4. Folinic Acid Responsive Epilepsies

Folinic acid responsive epilepsies are also commonly known as cerebral folate deficiency syndromes. Although cerebral folate deficiency is associated with diverse neurological conditions, only a few conditions are responsive to treatment with folinic acid. These are usually mediated by either genetic or autoimmune mechanisms and cause low concentration of CSF 5-methyl tetrahydrofolate (MTHF). Wevers and colleagues initially reported a case of a severe isolated CNS folate deficiency in a patient with slowly progressive neurological disease and suggested a disturbed transfer of folate across the choroid plexus [45]. Subsequently, Ramaekers and colleagues published detailed clinical history, treatment, and outcome in affected patients [46, 47].

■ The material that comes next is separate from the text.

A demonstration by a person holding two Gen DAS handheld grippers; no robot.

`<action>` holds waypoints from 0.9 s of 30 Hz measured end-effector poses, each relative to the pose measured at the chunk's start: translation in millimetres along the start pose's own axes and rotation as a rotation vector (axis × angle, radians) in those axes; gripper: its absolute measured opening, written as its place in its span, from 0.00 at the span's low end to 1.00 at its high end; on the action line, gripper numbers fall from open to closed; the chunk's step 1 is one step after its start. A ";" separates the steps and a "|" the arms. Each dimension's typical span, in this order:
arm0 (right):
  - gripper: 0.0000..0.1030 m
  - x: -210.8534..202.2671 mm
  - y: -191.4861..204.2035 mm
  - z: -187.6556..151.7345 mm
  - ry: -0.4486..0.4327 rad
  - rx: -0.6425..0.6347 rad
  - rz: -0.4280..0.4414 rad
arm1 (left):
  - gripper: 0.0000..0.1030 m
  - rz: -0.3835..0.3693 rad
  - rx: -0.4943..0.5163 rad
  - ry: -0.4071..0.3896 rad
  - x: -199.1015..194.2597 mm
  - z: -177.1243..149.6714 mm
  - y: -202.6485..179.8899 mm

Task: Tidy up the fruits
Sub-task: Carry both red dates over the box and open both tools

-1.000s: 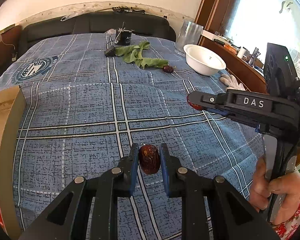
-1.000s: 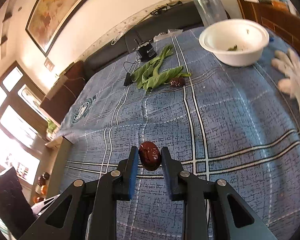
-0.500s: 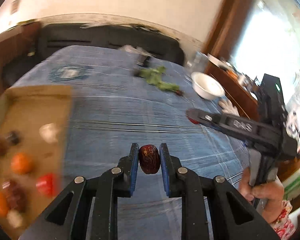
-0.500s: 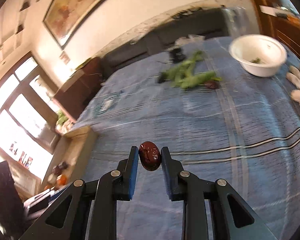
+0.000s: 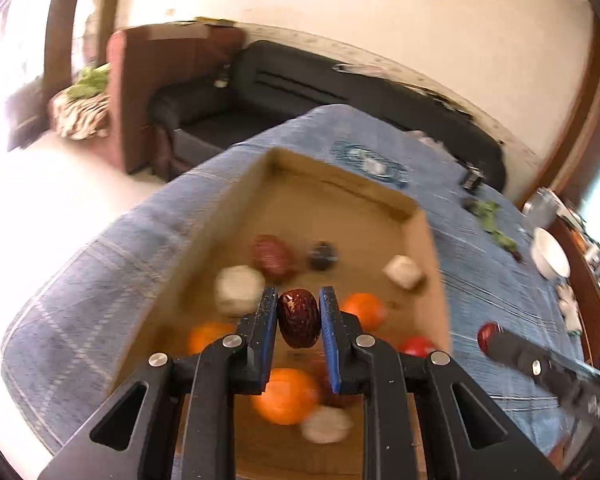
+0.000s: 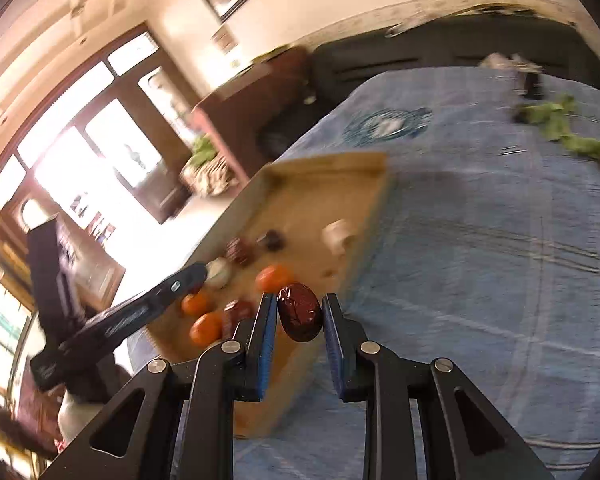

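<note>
My left gripper [image 5: 299, 322] is shut on a dark red date [image 5: 299, 323] and holds it above the open cardboard box [image 5: 428, 248], which holds several oranges [image 5: 286, 396], dates and white pieces. My right gripper [image 6: 300, 318] is shut on another dark red date [image 6: 300, 317] and hangs over the box's near right edge [image 6: 364, 256]. The right gripper also shows in the left wrist view [image 5: 488, 338], beside the box with its date at the tip. The left gripper shows in the right wrist view [image 6: 198, 274], over the fruit in the box.
The box lies on a blue checked cloth [image 6: 480, 240]. Green leaves [image 6: 560, 128] and a dark date lie at the far side, with a white bowl [image 5: 550, 258] beyond. A black sofa [image 5: 300, 88] stands behind the table.
Both grippers have swung left with their dates, from over the bare cloth to the cardboard box. The left one is now above the fruit inside it.
</note>
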State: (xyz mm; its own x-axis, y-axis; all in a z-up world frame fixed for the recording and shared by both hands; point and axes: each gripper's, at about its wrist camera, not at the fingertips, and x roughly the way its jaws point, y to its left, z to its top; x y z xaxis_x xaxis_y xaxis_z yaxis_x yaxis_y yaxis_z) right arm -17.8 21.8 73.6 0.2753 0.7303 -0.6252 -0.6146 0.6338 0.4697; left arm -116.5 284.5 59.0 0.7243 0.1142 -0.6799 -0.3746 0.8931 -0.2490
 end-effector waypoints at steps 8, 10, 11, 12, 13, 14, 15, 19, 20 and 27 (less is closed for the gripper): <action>0.26 42.9 37.1 -22.5 0.096 -0.133 -0.052 | 0.20 0.010 -0.053 0.025 12.9 -4.0 31.4; 0.26 46.1 42.6 -26.0 0.095 -0.164 -0.076 | 0.27 0.003 -0.052 0.026 12.8 -4.1 29.8; 0.26 46.9 43.4 -27.2 0.092 -0.176 -0.085 | 0.37 0.001 -0.050 0.023 10.5 -4.9 29.5; 0.26 47.3 44.0 -27.9 0.091 -0.182 -0.088 | 0.41 0.002 -0.048 0.014 6.5 -5.4 28.1; 0.27 47.8 44.0 -28.8 0.091 -0.186 -0.089 | 0.47 0.003 -0.045 0.003 3.0 -5.8 27.2; 0.31 46.6 44.0 -29.6 0.090 -0.185 -0.089 | 0.50 0.005 -0.040 -0.008 -1.6 -6.7 26.6; 0.34 45.3 44.1 -30.1 0.087 -0.184 -0.088 | 0.52 0.006 -0.032 -0.020 -6.6 -6.9 24.7; 0.59 28.8 42.7 -28.4 0.046 -0.178 -0.076 | 0.59 0.015 -0.011 -0.062 -26.6 -5.3 19.7; 0.61 21.0 45.8 -27.9 0.032 -0.182 -0.073 | 0.59 0.022 -0.004 -0.077 -33.0 -4.9 19.1; 0.71 -17.3 56.1 -1.1 -0.044 -0.250 -0.015 | 0.61 0.100 0.026 -0.225 -121.5 -4.6 18.2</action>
State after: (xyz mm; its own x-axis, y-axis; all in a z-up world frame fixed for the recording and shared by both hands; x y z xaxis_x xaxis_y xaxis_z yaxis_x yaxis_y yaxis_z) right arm -57.9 44.5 110.2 0.3139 0.7353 -0.6007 -0.7726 0.5655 0.2885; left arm -214.0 284.8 133.9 0.7962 0.2941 -0.5288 -0.4381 0.8830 -0.1684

4.1. Autoimmune Folate Antibodies

Clinical signs and symptoms typically begin at around 4 months of age with an onset of irritability and sleep disturbance. This is usually followed by the development of psychomotor retardation, seizures, dyskinesia, cerebellar ataxia, and spastic diplegia. Other signs include deceleration of head growth in the early stages of the disorder. In untreated cases, visual disturbances manifest after 3 years of age and sensorineural hearing loss after approximately 6 years of age. About one-third of patients may develop epileptic spasms, recurrent myoclonic-astatic seizures, absence seizures, and generalized tonic-clonic seizures. Thirty-five percent of the patients also have autistic spectrum disorders [46, 47]. CSF MTHF level is typically low. Autoantibodies to folate are often present in serum. Interestingly, erythrocyte folate is usually normal. EEG findings are nonspecific and vary from mild diffuse slowing, multifocal spike-wave discharges, and hypsarrhythmic background pattern to electrical status epilepticus in sleep [48].

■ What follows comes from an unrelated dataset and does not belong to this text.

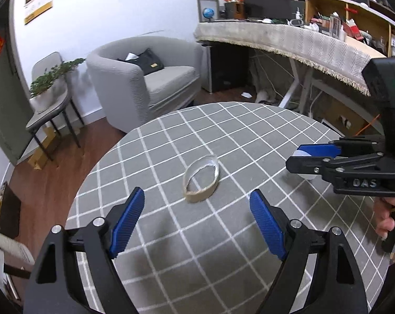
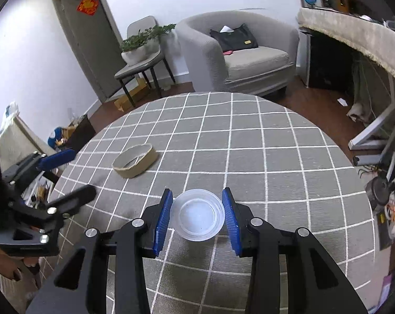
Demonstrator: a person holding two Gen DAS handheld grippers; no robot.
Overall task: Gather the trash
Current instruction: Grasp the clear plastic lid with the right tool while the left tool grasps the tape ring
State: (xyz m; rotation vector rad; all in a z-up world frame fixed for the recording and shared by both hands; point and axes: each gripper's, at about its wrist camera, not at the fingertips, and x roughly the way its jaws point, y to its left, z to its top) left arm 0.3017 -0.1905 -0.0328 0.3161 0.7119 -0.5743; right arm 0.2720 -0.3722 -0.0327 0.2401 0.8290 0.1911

Neuroimaging findings are nonspecific and MRI of the brain may reveal supra- and infratentorial atrophy.

4.2. FOLR1 Gene Mutation

This condition is due to mutation in the FOLR1 gene located on the long arm of chromosome 11. This leads to an impaired transport of folate to the central nervous system in turn causing disturbed myelin metabolism and neurodegeneration. In sharp contrast to the early presentation of autoimmune folate antibody EE, these children typically presented between late infancy to eight years of age [48, 49]. The affected children present with intractable myoclonic-astatic, myoclonic, and generalized tonic-clonic epilepsy. Other neurological manifestations include ataxia, developmental delay, hypotonia, and regression of developmental milestones. Children who present late in the second decade may exhibit features of severe polyneuropathy. These patients have almost undetectable levels of CSF 5 MTHF with a decrease in CSF MTHF concentration greater than 80% below the lower limit of the reference range [50]. The most common findings on EEG are diffuse slowing of the background activity and multifocal spikes [49]. Brain MRI most frequently shows delayed myelination or hypomyelination of the cerebral white matter with mild cerebral atrophy and very pronounced cerebellar atrophy [49]. The FOLR1 gene is located on chromosome 11q13.3-q14.1. Homozygous mutations or compound heterozygous mutations lead to an autosomal recessive disorder [49].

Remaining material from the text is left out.